Malaysia’s ratings will be under pressure as govt debt continues to increase due to sluggish economic pace
by NUR HANANI AZMAN / graphic by MZUKRI MOHAMAD
MALAYSIA will not be able to achieve the 6.5%-7.5% economic growth target if the Conditional Movement Control Order (CMCO) continues, experts warned.
They proposed for the government to implement the Targeted Enhanced MCO (TEMCO) to ensure that economic activities will not be stalled.
University Malaysia of Computer Science and Engineering Adjunct Prof Dr Aimi Zulhazmi Abdul Rashid cautioned that Malaysia’s ratings will be under pressure to be downgraded as the government debt continues to increase due to sluggish economic pace.
Aimi Zulhazmi said Kuala Lumpur (KL) and Selangor made up more than 40% of the nation’s GDP — making it the backbone of the country’s economy — and that the CMCO impact can be felt in the fourth quarter this year (4Q20) since the implementation on Oct 14.
“It is obvious that the local tourism industry that was recovering from July has regressed, with many hotels now facing severe downturn.
“The economic effect is not only felt in the Klang Valley, but also other states that depend highly on the visit of people from the Klang Valley, such as Langkawi, Penang, Terengganu, Sabah and Sarawak,” he told The Malaysian Reserve (TMR) recently.
“The retail sector, such as shopping malls, witnessed lower than normal crowds, hence resulting in lethargic numbers from this sector,” he added.
The CMCO for Selangor, KL, Putrajaya, Sabah, Labuan, Kelantan, Perak, Penang and Negri Sembilan is currently scheduled to end on Dec 6.
Aimi Zulhazmi feels that it is necessary for the people to prepare for the economic recovery.
One of the ways is to encourage public spending to stimulate the economy, aided by all the government’s initiatives launched so far, he said.
“As the people have learned to ‘live’ with Covid-19 this year, it is time the government introduces TEMCO only on active clusters and allows the other areas under normal MCO, opening up states’ borders to speed up economic recovery.
“People must continue to live in the new norm to take care of their health wisely, but they must also be allowed to earn their living in the new world,” he added.

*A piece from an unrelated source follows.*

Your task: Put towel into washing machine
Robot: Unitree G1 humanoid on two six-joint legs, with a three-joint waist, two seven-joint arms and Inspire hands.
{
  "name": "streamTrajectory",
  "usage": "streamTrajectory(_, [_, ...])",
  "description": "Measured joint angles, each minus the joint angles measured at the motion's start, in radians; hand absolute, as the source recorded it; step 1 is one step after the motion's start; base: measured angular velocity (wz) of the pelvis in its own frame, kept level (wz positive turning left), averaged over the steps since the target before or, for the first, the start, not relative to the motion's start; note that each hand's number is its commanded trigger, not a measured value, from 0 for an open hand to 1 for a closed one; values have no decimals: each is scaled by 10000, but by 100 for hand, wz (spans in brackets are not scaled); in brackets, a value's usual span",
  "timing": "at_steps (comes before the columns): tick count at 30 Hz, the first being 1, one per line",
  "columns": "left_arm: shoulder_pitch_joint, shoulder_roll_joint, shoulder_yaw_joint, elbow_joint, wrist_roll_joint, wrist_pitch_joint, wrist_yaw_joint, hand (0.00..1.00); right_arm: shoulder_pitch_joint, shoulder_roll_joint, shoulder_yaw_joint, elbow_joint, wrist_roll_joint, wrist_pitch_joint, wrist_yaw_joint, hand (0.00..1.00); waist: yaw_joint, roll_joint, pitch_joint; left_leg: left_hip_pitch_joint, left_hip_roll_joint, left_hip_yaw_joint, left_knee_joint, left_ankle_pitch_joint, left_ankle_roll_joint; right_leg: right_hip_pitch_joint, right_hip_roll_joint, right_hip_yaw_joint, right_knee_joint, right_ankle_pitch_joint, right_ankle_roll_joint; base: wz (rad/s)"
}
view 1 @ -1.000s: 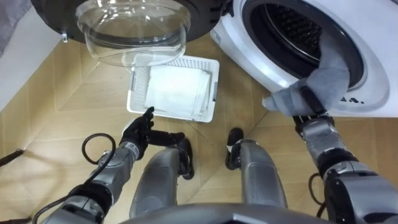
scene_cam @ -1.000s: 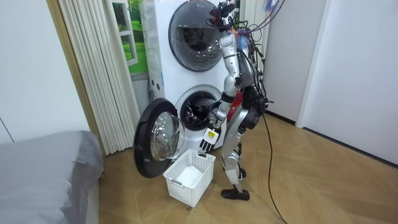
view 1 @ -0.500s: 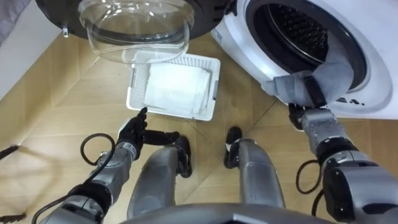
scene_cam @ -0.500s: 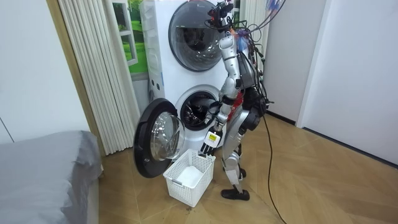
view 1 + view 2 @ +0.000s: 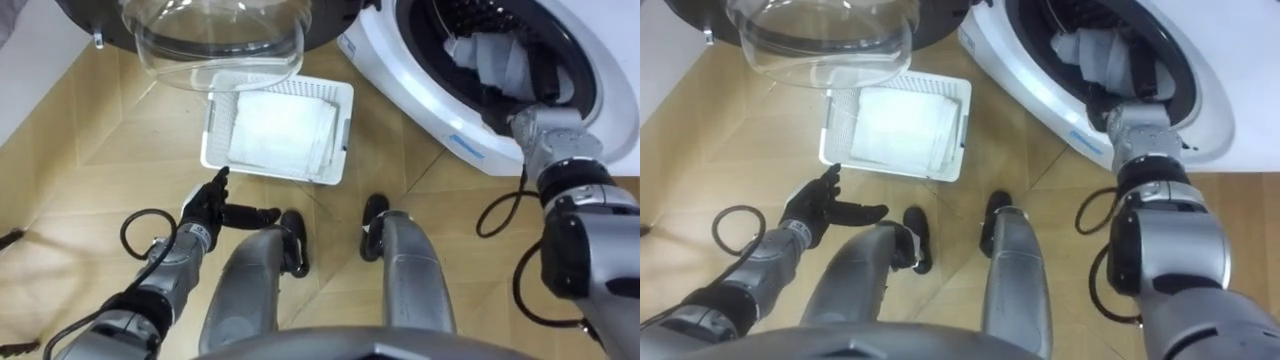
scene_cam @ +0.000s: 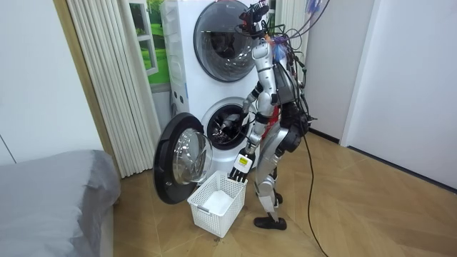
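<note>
A grey towel lies bunched inside the drum of the washing machine, at the upper right of the eye views. My right hand reaches over the door opening's lower rim into the drum, just below the towel; its fingers are lost in the dark there. My left hand hangs open and holds nothing, low on the left, short of the white basket. In the room view I stand bent toward the lower machine, and the left hand hangs above the basket.
A folded white cloth lies in the basket on the wood floor. The machine's round glass door stands swung open to my left, over the basket's far end. A second machine is stacked on top. A curtain and a grey bed are at the room view's left.
My right hand has carried the grey towel from the opening's rim up into the drum, where it now lies. The left hand has drifted slightly lower.
</note>
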State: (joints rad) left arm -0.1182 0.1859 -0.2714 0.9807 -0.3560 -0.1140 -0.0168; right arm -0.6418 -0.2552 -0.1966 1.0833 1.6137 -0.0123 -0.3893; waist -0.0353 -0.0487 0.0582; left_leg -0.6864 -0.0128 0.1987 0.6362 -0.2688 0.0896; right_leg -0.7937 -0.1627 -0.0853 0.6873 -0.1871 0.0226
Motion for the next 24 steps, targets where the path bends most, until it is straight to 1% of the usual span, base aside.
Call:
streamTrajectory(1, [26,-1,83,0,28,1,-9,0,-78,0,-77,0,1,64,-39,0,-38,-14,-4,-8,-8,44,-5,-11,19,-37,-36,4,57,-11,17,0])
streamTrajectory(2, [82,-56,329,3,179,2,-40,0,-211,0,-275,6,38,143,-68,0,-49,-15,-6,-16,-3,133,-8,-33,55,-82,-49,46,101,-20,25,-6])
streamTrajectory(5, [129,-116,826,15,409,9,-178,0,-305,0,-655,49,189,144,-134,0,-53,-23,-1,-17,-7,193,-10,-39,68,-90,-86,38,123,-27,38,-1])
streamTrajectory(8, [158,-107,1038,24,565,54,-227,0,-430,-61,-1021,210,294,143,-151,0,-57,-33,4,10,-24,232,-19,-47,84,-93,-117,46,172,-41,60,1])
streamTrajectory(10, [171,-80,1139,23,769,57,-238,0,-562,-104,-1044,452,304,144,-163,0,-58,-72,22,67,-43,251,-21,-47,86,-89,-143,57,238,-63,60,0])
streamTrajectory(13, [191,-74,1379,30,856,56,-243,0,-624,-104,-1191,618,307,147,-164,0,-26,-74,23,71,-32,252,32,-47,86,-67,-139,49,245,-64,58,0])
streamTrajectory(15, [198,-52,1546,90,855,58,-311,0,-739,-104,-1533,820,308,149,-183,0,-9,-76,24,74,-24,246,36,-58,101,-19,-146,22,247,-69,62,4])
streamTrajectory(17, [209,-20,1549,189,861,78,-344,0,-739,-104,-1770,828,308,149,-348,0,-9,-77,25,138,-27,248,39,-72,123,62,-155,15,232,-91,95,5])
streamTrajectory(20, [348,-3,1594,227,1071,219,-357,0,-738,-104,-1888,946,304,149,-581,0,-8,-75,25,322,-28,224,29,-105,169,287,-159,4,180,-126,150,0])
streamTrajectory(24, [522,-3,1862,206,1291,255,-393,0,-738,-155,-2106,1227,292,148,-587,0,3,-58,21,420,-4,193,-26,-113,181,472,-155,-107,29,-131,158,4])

He further said it is imperative for the Malaysian economy to be ready for recovery next year as the global economy is primed to grow positively on the back of lesser tension from the US and China.
“With a more global business friendly under US President-elect Joe Biden and the oil prices uptrend, countries around the world are pumping fiscal stimulus to push for their respective countries’ economic recovery.
“China’s positive recovery in the second half of 2020 also provides a good indication of what can be achieved if Covid-19 vaccine is available and successful,” he said.
Meanwhile, Bumiputera Retailers Organisation president Datuk Wira Ameer Ali Mydin also suggested for the government to look at implementing TEMCO instead of extending the CMCO, as most cases are in selected areas.
He said the retail industry projects retail sale with an average growth rate of -15.1% during 4Q20.
“CMCO has led to significant reduction in shopping traffic in malls, commercial centres, and food and beverage outlets located throughout the country.
“The confusing standard operating procedures, especially on the number of people allowed in a car, also impacted the retail sector,” he said.
For the first nine months of this year, the retail sale growth rate was -18.4%, compared to the same period a year ago, according to the Malaysia Retail Industry Report (3Q20).
The report by Retail Group Malaysia (RGM) highlights that Malaysian consumers were still wary of the virus spread.
“They travelled to retail shops for the basic necessities and chose not to shop around. The reduced take-home pays also limited the purchasing power of Malaysian consumers,” the report read.
RGM, however, projects a 4.9% growth rate in retail sales for next year.